LastPass users who received security alerts that someone was attempting to access their Master Password can now breathe a sigh of relief. Well, sort of. What was initially thought of as a security breach or more like a credential-stuffing activity is actually a system error on the part of the password management service. The alerts sent to a small subset of users were “likely triggered in error” and that they have since resolved the issue by adjusting their security alert systems.
When reports started coming in that some LastPass users were receiving email security alerts, the company started investigating the matter. Their initial statement was that there was no breach within their servers and that the Master Passwords were not leaked.

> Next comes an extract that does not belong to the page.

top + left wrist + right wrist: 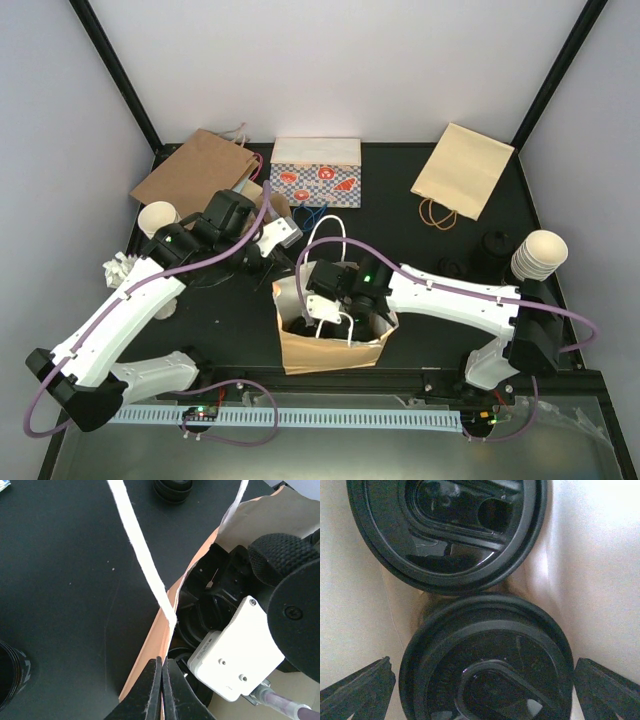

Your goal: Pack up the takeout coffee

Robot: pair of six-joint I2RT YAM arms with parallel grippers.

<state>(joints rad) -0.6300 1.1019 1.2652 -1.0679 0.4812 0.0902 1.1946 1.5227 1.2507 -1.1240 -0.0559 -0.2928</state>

They said that the triggers were most likely coming from attempted “credential stuffing” which meant that usernames and passwords that were used in other services not related to LastPass may have been hacked or these hackers were trying to use it to gain access to the all-important Master Password.

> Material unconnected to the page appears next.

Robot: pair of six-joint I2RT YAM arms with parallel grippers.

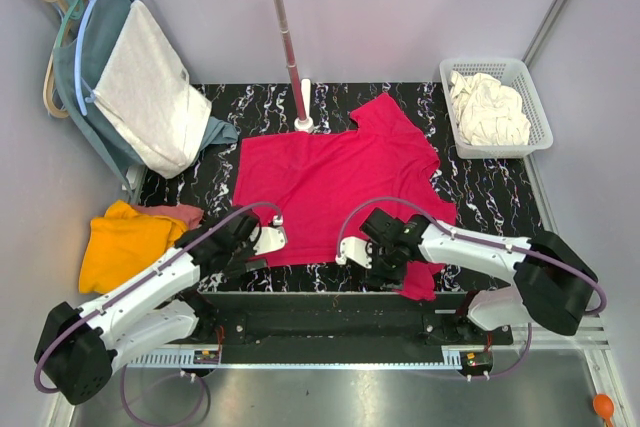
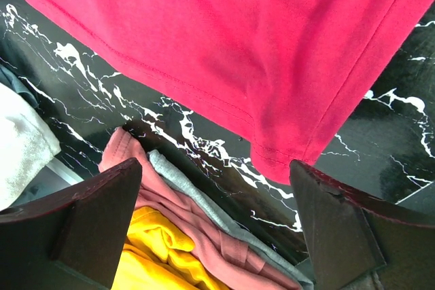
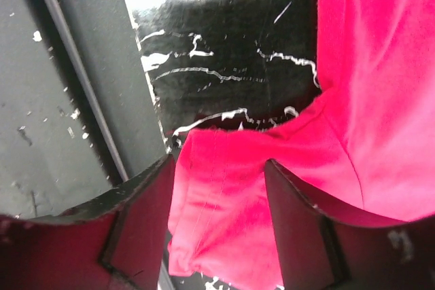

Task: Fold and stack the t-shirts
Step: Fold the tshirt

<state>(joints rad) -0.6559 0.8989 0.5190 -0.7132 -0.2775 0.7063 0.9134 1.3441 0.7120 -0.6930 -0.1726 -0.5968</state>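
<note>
Black marbled table w/ limp crimson t-shirt, best pinched at edges: left gripper gaped empty nr its hem; right gripper straddled its sleeve, grip unclear.

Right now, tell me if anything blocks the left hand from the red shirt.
Nothing visible does. The left hand is open just short of a corner of the red shirt; the yellow shirt lies to one side.
</note>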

However, some users said that was impossible as their password was automatically generated by a password generator and was not used in any other service. When LastPass continued to investigate the matter and they found out that the security alerts “were triggered in error”. This means there was actually no attempt to access anyone’s Master Password as it was just a system error on the part of the password management service.

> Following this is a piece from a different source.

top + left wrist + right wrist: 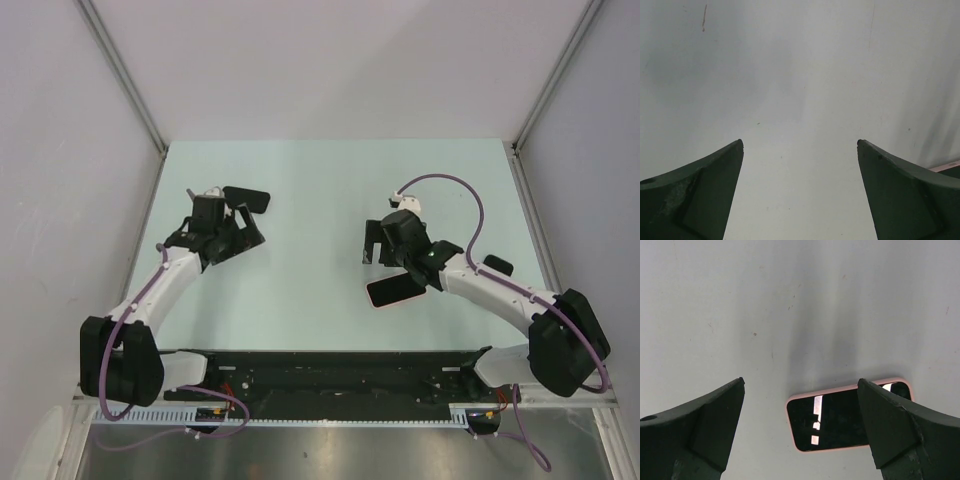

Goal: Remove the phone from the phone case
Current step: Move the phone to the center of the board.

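The phone [835, 420], with a dark screen in a pink case [789, 412], lies flat and face up on the pale green table. In the top view the phone [388, 293] lies right of centre, under the right arm's wrist. My right gripper [800, 382] is open and empty above it, and its right finger [900, 430] covers the phone's right end; in the top view the right gripper [385, 264] hovers at the phone's far end. My left gripper [800, 143] is open and empty over bare table; in the top view the left gripper [250, 218] is far left of the phone.
The table [320, 190] is bounded by grey walls at the left, right and back. A black rail [330, 375] with the arm bases runs along the near edge. A purple cable [470, 195] loops over the right arm.
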Robot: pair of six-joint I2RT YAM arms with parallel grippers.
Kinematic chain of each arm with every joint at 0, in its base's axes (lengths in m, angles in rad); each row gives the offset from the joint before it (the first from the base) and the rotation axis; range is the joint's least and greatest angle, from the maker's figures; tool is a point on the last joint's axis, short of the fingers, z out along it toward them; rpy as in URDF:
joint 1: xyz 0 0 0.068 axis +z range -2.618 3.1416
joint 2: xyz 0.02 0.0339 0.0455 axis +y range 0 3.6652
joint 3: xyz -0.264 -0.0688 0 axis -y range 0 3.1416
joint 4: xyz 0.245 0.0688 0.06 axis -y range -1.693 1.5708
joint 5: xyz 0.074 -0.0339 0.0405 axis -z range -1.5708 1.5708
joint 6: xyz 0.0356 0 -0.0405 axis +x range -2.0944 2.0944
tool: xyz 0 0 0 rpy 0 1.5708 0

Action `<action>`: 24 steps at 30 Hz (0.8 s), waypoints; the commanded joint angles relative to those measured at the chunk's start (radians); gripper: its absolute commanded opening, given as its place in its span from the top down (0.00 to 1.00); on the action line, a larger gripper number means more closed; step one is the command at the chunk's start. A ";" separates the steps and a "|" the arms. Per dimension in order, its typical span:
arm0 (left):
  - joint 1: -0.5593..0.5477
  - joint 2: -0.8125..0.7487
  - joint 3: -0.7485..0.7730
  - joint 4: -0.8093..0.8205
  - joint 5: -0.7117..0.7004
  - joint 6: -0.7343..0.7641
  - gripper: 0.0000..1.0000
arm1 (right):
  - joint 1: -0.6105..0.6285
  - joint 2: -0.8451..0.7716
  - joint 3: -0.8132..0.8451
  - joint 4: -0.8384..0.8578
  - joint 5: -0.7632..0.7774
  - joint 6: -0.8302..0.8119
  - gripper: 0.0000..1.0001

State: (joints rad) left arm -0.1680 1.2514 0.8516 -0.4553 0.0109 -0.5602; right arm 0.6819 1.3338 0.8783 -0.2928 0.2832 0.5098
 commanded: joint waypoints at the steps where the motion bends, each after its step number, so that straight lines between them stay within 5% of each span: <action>1: -0.005 0.005 0.066 -0.020 -0.064 -0.020 0.00 | -0.002 0.018 0.022 0.040 0.011 0.029 0.00; 8: -0.005 0.129 0.190 -0.149 -0.267 -0.130 0.00 | -0.004 0.005 0.024 0.041 0.007 0.022 0.00; 14: 0.005 0.324 0.443 -0.238 -0.279 -0.135 0.01 | -0.010 -0.027 0.022 0.035 -0.006 0.047 0.00; 24: 0.050 0.862 1.131 -0.545 -0.305 -0.164 0.00 | 0.002 -0.053 0.022 0.018 -0.006 0.072 0.00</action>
State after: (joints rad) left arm -0.1368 1.9671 1.7813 -0.8295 -0.2459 -0.6746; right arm 0.6769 1.3025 0.8783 -0.2844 0.2718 0.5575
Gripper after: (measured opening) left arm 0.996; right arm 0.994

LastPass VP of Product Management Dan DeMichele further explained that they were most likely triggered as part of their continuing efforts to “defend its customers from bad actors and credential stuffing attempts”. After realizing this error, they have adjusted their security alert systems, although they did not go in detail what exactly was the mistake and what are the things that they did to fix it. They did reiterate some of their safety features including not storing any data about their users’ Master Passwords.
So this means that LastPass users can breathe a sigh of relief that there was no actual attempt to access their passwords. But this is also a reminder that users should take the steps available to get extra security, like enabling two-factor authentication.